Odama geçip elime radyoyu aldım. O günden beri aklımda bir sürü soru dolanıyordu. Kim ne yapmaya çalışıyordu. Bunlar nasıl olmuştu. Radyoyu korkumdan daha yeni yeni elime almıştım. Pilleri vardı ve uzun zamandır duruyordu. Zaten Jisung'un dedesi yakınlarda ölmüştü ve genelde bakımını o yapardı.

Radyoyu biraz kurcalamak için pil kısmını açtığımda gördüğüm şey bir fotoğraftı ve Jisung'un dedesinin yanında başka biri daha duruyordu. Arkasını döndürdüğümde 'Sesime gel.' yazısıyla karşılaştım. Harika. Şu anda aklım daha da karışmıştı.

Bu fotoğrafta Jisung'un dedesi oldukça gençti. Muhtemelen bizim doğumumuzdan önce olan bir fotoğraftı bu.

Hala korkmama rağmen radyoyu açma isteği duyuyordum ve açtım.

İlk önce bir parazit sesi geldi. Sonrasında o geceki kişinin sesini tekrar duydum ama bu sefer ses çıkarmadan sadece dinledim. Aynı şarkıyı tekrar söylemeye başladı ve melodisini benim bulduğum şekilde söylüyordu. Yani beni gerçekten duymuştu...

"Come swim to me in a forward motion.
[İleriye doğru yüzerek bana gel]

Lie with me in the arms of the ocean
[Benimle okyanusun kollarına uzan]"

Sonrasında şarkının daha önce duymadığım bir kısmı geldi.

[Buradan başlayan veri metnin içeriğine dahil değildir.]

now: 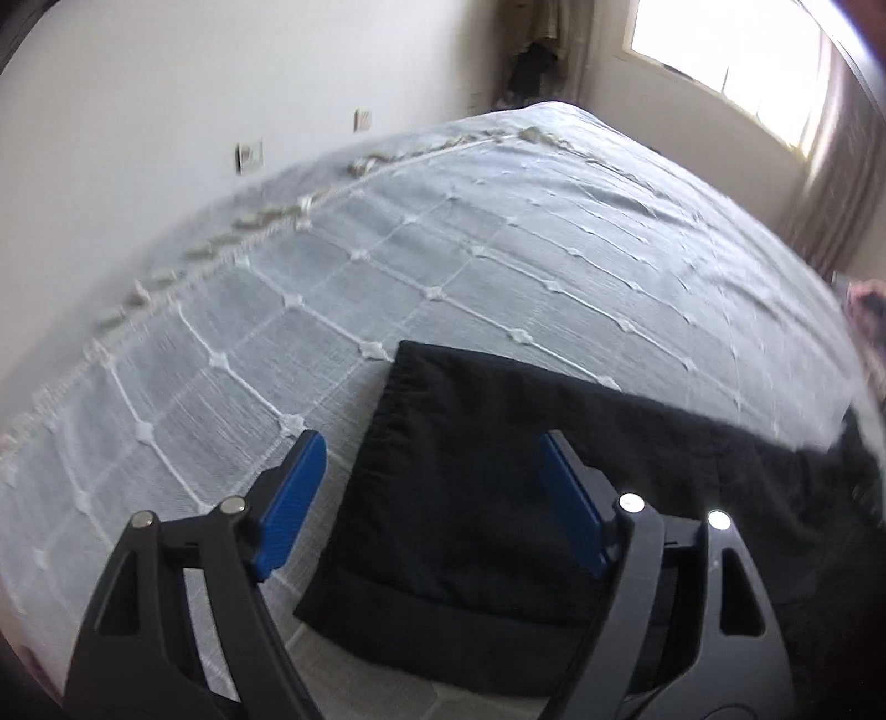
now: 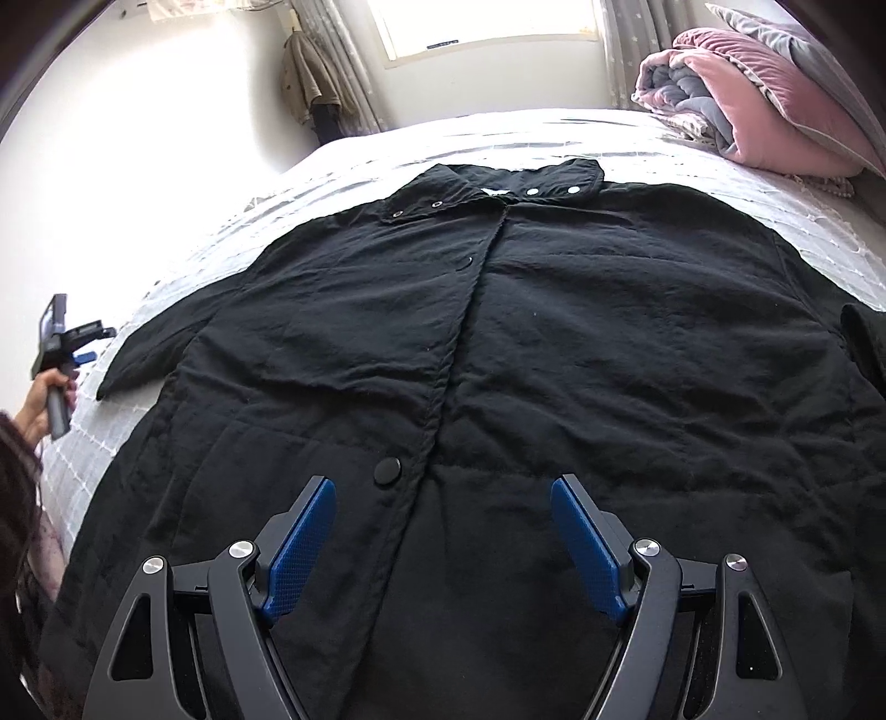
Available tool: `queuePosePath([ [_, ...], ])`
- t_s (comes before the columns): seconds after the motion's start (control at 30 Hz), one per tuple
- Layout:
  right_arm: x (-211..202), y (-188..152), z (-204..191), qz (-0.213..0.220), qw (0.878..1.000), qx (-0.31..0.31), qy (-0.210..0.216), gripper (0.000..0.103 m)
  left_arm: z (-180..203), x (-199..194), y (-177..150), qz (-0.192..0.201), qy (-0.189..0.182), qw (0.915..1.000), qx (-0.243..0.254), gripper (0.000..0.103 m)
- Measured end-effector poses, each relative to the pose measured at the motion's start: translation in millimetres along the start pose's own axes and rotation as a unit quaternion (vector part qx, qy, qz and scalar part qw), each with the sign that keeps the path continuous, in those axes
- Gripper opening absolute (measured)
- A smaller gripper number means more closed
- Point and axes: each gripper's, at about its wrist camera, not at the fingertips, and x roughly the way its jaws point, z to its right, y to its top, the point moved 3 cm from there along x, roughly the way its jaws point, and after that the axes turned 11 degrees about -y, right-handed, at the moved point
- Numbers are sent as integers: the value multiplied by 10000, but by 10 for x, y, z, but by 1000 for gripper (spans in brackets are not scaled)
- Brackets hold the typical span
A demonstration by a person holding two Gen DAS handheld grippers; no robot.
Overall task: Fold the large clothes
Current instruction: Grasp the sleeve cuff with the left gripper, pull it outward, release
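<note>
A large black coat (image 2: 498,343) lies spread flat, front up, on the bed, collar (image 2: 498,191) towards the window, snaps along the closed front. My right gripper (image 2: 443,487) is open and empty, hovering over the lower front of the coat beside a black button (image 2: 387,471). The coat's left sleeve (image 1: 470,471) shows in the left wrist view with its cuff end pointing outward. My left gripper (image 1: 429,443) is open and empty just above that sleeve. The left gripper also shows in the right wrist view (image 2: 83,346), held by a hand at the bed's left side.
The bed has a white quilted cover (image 1: 443,249). A rolled pink and grey duvet (image 2: 747,111) lies at the bed's far right corner. A white wall runs along the left side; a window (image 2: 487,22) is behind the bed, with clothes hanging (image 2: 310,77) beside it.
</note>
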Motion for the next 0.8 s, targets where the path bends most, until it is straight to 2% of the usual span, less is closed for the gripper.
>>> queuePosePath([
  [0.13, 94, -47, 22, -121, 9999, -52, -86, 81, -161, 245, -85, -292, -344, 9990, -7, 72],
  [0.23, 218, -46, -29, -235, 9995, -138, -175, 81, -188, 451, -39, -385, -361, 9986, -42, 62],
  [0.27, 239, -38, -62, -229, 9993, -206, -216, 81, -215, 487, -29, -387, -424, 9982, -153, 48],
  [0.3, 251, -33, -87, -219, 9992, -254, -230, 81, -226, 492, -23, -361, -501, 9977, -297, 28],
  [0.33, 263, -26, -112, -203, 9991, -291, -229, 81, -227, 504, -17, -356, -565, 9971, -371, 16],
  [0.37, 280, -22, -128, -196, 9991, -307, -233, 82, -192, 501, -22, -375, -705, 9961, -362, 13],
  [0.43, 315, -23, -145, -206, 9989, -315, -277, 83, -106, 368, -35, -99, -515, 9986, -53, 12],
  [0.5, 328, -22, -155, -198, 9988, -318, -299, 83, -236, 171, -85, 360, -545, 9965, -519, 12],
  [0.57, 328, -25, -151, -196, 9988, -328, -296, 83, -379, 204, -197, 342, -252, 9963, -743, 13],
  [0.6, 330, -26, -147, -199, 9988, -329, -290, 83, -417, 311, -299, 188, -107, 9970, -742, 14],
  [0.63, 328, -28, -140, -195, 9989, -326, -288, 83, -367, 304, -317, 304, 23, 9981, -533, 14],
  [0.67, 326, -27, -132, -190, 9989, -320, -288, 83, -270, 293, -308, 297, 324, 9987, -262, 16],
  [0.7, 319, -32, -124, -197, 9989, -320, -285, 83, -189, 273, -288, 277, 670, 9973, -124, 24],
  [0.77, 301, -31, -99, -184, 9990, -300, -272, 83, -137, 188, -252, 311, 1064, 9934, -287, 31],
  [0.8, 297, -29, -91, -182, 9991, -276, -264, 83, -74, 92, -238, 429, 1082, 9923, -416, 37],
])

"Sing to me, my baby of the sea
[Bana şarkı söyle benim denizdeki bebeğim]

Show me the way with your melody
[Melodinle bana yolu göster.]"

Peki cidden melodisini benim bulduğum bir şarkının devamında 'Melodinle bana yolu göster.' demesi ne kadar tesadüftü. Yani eğer onu çağırsam gelecek miydi. Yani böyle bir şey gerçek miydi. BİR DAKİKA FOTOĞRAF.

JM: JISUNG HEMEN BURAYA GEL.

Yayımlanan bölümlerin sonuna geldiniz.

⏰ Son güncelleme: Jun 27, 2022 ⏰

Yeni bölümlerden haberdar olmak için bu hikayeyi Kütüphanenize ekleyin!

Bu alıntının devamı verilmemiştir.